The class I came up with is pretty simple. I use a Generic List to store a collection of “Leaf” objects, which have several basic attributes that help not only identify its value but also its place in the tree. Using this method, I was able to utilize the built in methods of the List object (I know, for shame…. but it’s easier in this instance) by firing off anonymous delegates for searches and comparators. I’m not terribly worried about using these virtual methods here only because the creation and encoding of the tree is usually the smallest task in the process
The encoding and decoding is where I decided to focus on optimizations since this is where the BULK of the work is done. The .NET Framework has several methods that make working with binary data easy. You can use the Convert.ToString() method which allows you to pass in a BASE option, thus allowing you to convert any character to it’s binary representation. My original implementation used that method and the end result as embarrassingly slow
I went back to the drawing board and thought to myself, “If I had to re-write this in C++, how would I handle the encoding?” Duh, I’d be using bitwise operators up the wazoo!
After some recoding and pulling my hair out for a couple of hours, I was able to re-write the routine using bit operations and it works! On top of all that, it’s fast as all get out! My current benchmarks had it encoding a 1MB data set in under 1 second with ~50% compression. Not too shabby! Of course, compression ratios will vary depending on how normalized the input data set is.
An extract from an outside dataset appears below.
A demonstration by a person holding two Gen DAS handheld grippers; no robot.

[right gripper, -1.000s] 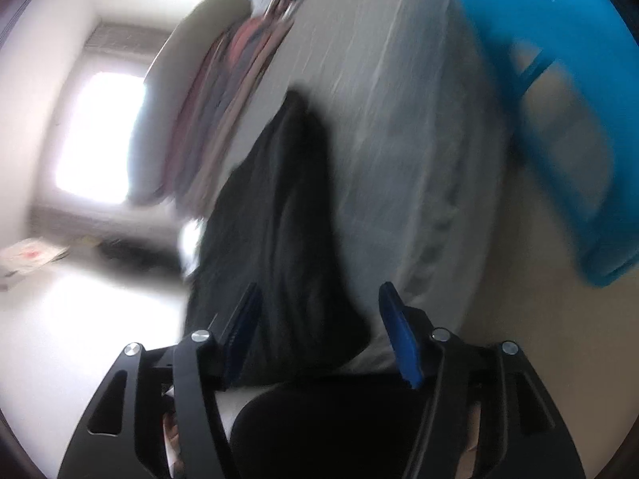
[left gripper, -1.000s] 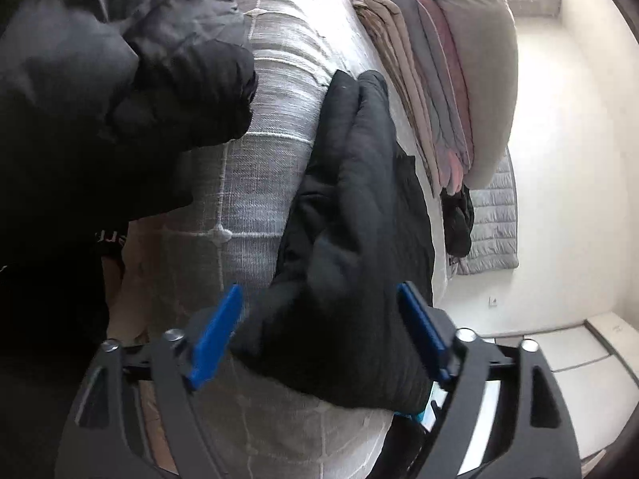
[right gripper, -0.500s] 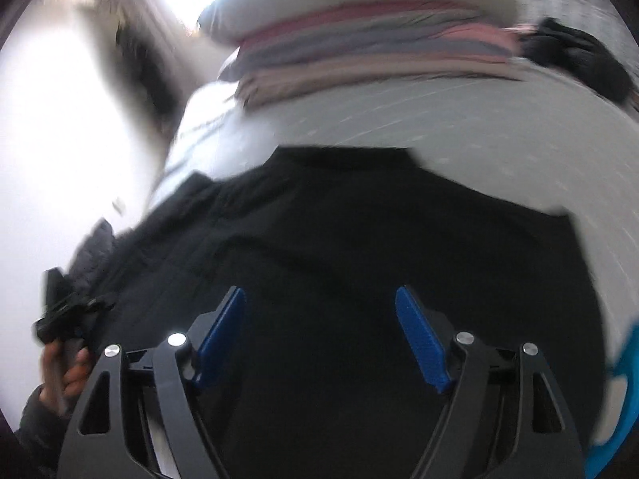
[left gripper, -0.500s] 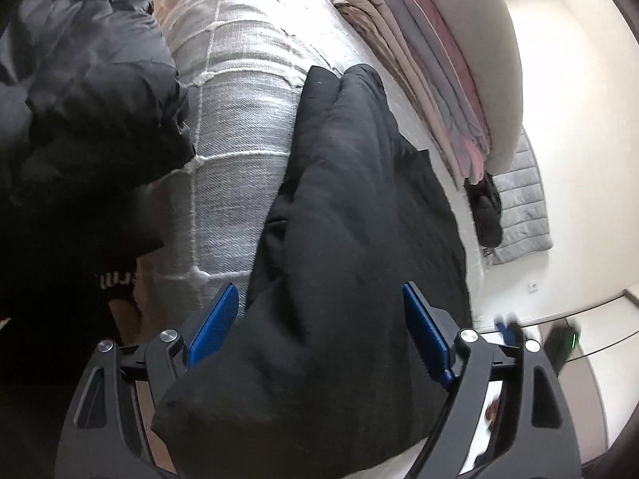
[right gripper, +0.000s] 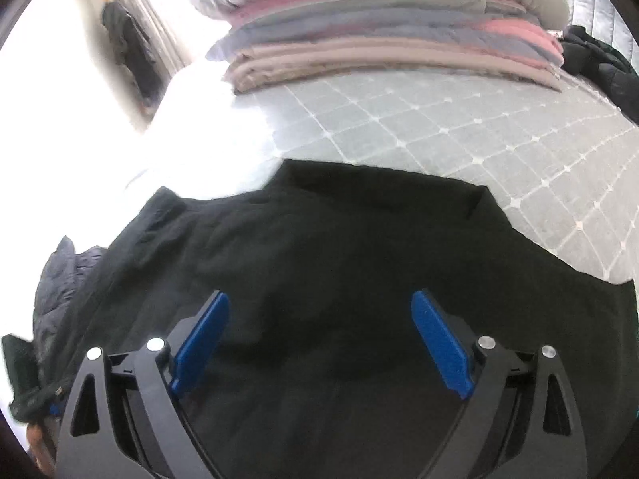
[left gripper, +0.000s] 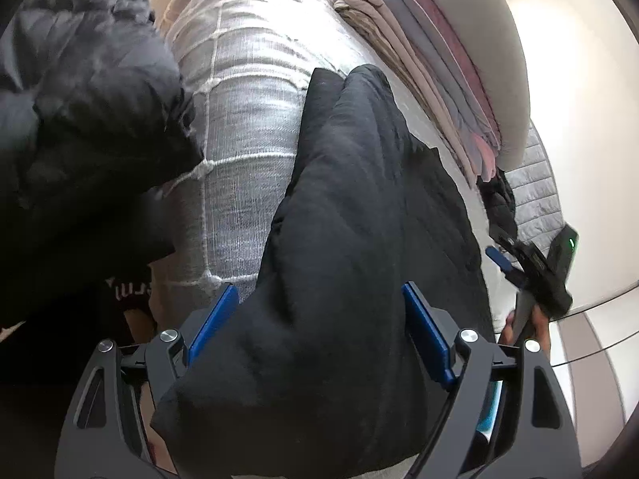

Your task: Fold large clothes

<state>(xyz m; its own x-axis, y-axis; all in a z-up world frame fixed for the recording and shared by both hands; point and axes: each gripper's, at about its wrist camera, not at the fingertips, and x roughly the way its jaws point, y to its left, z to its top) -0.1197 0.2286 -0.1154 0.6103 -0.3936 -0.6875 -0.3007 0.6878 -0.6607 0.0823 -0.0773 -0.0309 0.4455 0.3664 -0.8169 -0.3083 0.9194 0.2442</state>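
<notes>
Black garment lies lengthwise on the bed, running away from my left gripper. Both left and right gripper gape wide over it, gripping nothing.

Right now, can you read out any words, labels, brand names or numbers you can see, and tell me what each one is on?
White lettering on the dark fabric at the lower left of the left wrist view: partly hidden and blurred, too unclear to read.
Black garment on the bed cover: no text visible.
Stack of folded bedding: no text visible.
Both grippers, left and right: no markings readable.
</notes>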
Now I’m sure there’s some question you have on your mind and I’ll try to address them now:
Q: Does it use a lot of memory?
A: You bet your sweet ass it does!
Seriously though, it’s only the method in which I setup the class that requires the memory. I establish an input buffer within the class that you can write the ‘raw’ data to, which is then read from during encoding. In addition, during encoding I create an output buffer in memory where the ‘encoded’ data is written. So it stands to reason that if you’re encoding 100MB of data, this routine can easily gobble up 200MB of RAM or more. The rule of thumb I found was File Size * 4 would be the memory requirement. There’s optimizations you can make that would lower the memory footprint (like, build the frequency table without buffering then read the input 1 byte at a time, say from a file), but I felt that would over complicate the solution and make it too focused for one specific instance. The current implementation is kept general for a reason
Q: Could this be done faster in C++?
A: Yes, probably…. but not much faster. Although the code is written in C#, at run time the IL is compiled to x86. The bit operations we’re using would compile the exact same as a C++ routine (XOR is XOR, I don’t care what language you’re using). In addition, the encoding of the data itself is only using primitive native types which limits any cross language differences. In fact, you can paste the encode and decode routines into C++ and they work!
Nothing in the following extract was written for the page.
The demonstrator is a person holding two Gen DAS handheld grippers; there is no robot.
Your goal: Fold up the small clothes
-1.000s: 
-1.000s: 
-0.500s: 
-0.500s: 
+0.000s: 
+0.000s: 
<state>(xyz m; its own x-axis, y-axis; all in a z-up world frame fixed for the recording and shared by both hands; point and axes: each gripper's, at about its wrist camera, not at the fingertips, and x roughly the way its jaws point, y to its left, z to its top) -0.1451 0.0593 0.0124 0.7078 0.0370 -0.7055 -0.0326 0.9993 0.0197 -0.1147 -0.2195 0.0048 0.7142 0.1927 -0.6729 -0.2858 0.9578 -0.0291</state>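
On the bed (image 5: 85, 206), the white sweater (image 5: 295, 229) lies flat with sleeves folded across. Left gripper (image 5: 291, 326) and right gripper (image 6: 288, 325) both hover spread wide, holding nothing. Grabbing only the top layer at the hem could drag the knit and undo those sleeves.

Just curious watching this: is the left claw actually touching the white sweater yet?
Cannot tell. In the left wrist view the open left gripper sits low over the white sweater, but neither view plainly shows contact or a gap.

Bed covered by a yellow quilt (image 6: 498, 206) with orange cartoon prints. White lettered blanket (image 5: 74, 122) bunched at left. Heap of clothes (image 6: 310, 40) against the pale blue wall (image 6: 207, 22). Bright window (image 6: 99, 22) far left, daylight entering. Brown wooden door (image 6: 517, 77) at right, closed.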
Your only speed improvement might be in the generation of the tree itself… but even then, that’s super small overhead when compared with the amount of data you’re probably compressing.
Of course, all that applied to the Encoding (Compression) side of the house, the decompression routine is pretty slow (about 3 seconds per 1MB of decompressed data) and could probably use some more optimizations.
Q: Is this any better than using the built in GZip or Deflate classes available in System.IO.Compression?
A: It’s not even close to being in competition with those routines
This is really just a proof of concept for BASIC Huffman Coding, which doesn’t take into account advanced features of modern compression routines such as pattern or content mapping. This routine is slower (especially in decompression), so I wouldn’t go making anything like this your #1 choice for a compression routine if others are available
So use this for educational purposes only.
Q: What version of the .NET Framework will this work with?
A: The code here was written in Visual Studio 2008 targeting .NET 3.5. I use some Framework 3.5 specific things (such as object initializers), but nothing that would make conversion difficult. I avoided LINQ only because I’m not entirely sold on the idea and I still like using anonymous delegates.
This code could be converted to Framework 2.0 with minor changes and possibly Framework 1.1, but that might require a little more effort.
Q: What is the format used to store the compressed data?
A: I encode the decompression information within the final output stream. The output format is like this:
Bytes 0 – 8: Final Output Size (Not used, but there as a checksum if needed in the future)
Byte 9: Number of Bytes in the Decode Dictionary
Bytes 10 – n: Decode Dictionary
Between the Decode Dictionary and the actual data I add the characters “BCD” (which stands for Binary Coded Data). This lets me know where the dictionary ends and the actual coded data begins. It helped during debugging and I figure it’d help anyone else out there as well while working with this routine
Q: What’s with the essay? Just give me the code!
A: Fine!
Seriously though, the only reason I’m doing such a long write-up on the code is to help people who are perhaps beginning to look into this sort of code for the first time and might have questions on why I did things a certain way. Understanding WHY the code was written helps understand how it operates.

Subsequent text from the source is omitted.